Recorded information below:
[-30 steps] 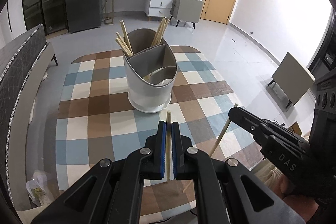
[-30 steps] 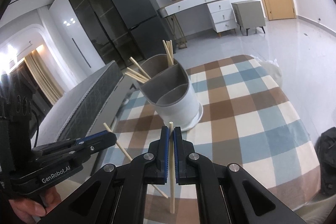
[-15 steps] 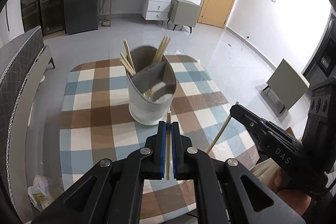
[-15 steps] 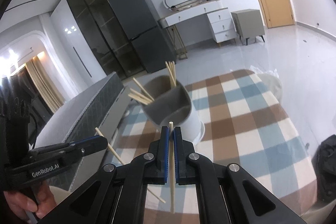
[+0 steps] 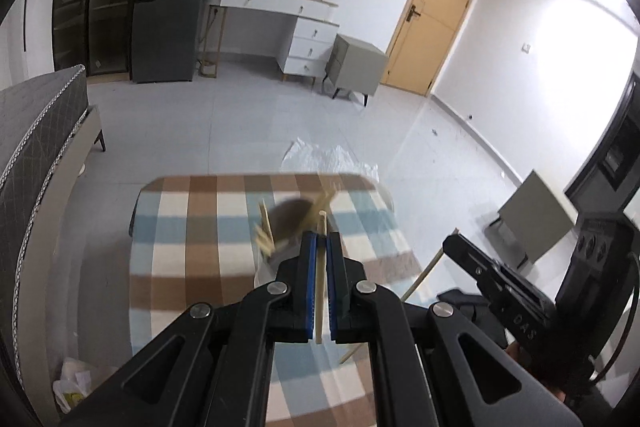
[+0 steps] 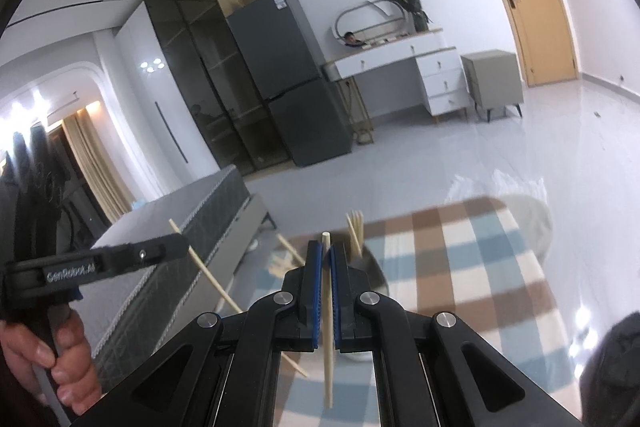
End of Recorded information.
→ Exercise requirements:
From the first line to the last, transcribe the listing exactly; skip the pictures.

→ Written answer:
[-30 steps] 
[-30 steps] 
[-15 steps] 
[-15 steps] 
[+0 steps] 
[+0 steps] 

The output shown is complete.